The development activities of 2017 can be summarised as follows:
During the year 17 buildings were completed totalling 349,871 m² of lettable area.
For its own account VGP delivered 12 buildings i.e. In the Czech Republic: 1 building of 14,383 m² in VGP Park Tuchomerice, 1 building of 8,725 m² in VGP Park Usti nad Labem, 3 buildings in VGP Park Olomouc totalling 28,778 m², and 2 buildings in VGP Park Jenec totalling 54,466 m². In Germany: 1 building of 53,777 m² in VGP Park Berlin, 1 building of 35,670 m² in VGP Park Ginsheim, 1 building of 23,679 m² in VGP Park Hamburg, 1 building of 24,587 m² in VGP Park Leipzig and 1 building of 8,386 m² in VGP Park Schwalbach.
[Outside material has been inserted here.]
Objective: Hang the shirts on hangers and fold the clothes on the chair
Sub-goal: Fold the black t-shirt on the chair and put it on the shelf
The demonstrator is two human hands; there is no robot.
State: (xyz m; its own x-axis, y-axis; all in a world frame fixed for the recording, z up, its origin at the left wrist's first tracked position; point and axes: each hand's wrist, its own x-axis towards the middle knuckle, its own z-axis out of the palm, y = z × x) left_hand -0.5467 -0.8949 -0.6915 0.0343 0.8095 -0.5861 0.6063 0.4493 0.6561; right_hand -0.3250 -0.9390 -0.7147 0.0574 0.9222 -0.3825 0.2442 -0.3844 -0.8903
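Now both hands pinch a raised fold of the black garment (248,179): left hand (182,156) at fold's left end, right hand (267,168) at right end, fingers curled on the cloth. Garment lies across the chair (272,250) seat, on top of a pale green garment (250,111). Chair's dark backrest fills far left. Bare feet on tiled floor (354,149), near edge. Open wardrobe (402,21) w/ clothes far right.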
Of these buildings the Joint Venture acquired at the end of May 2017: In the Czech Republic the building of VGP Park Tuchomerice (14,383 m²), and in Germany: the buildings in VGP Park Leipzig (24,587 m²), in VGP Park Schwalbach (8,386 m²) and 1 building in VGP Park Hamburg (23,679 m²)
For the Joint Venture VGP completed 5 buildings i.e. In the Czech Republic: 1 building of 12,226 m² in VGP Park Brno, in Germany 3 buildings in VGP Park Hamburg of 72,982 m² in total and finally, in Hungary, 1 building of 12,212 m² in VGP Park Györ.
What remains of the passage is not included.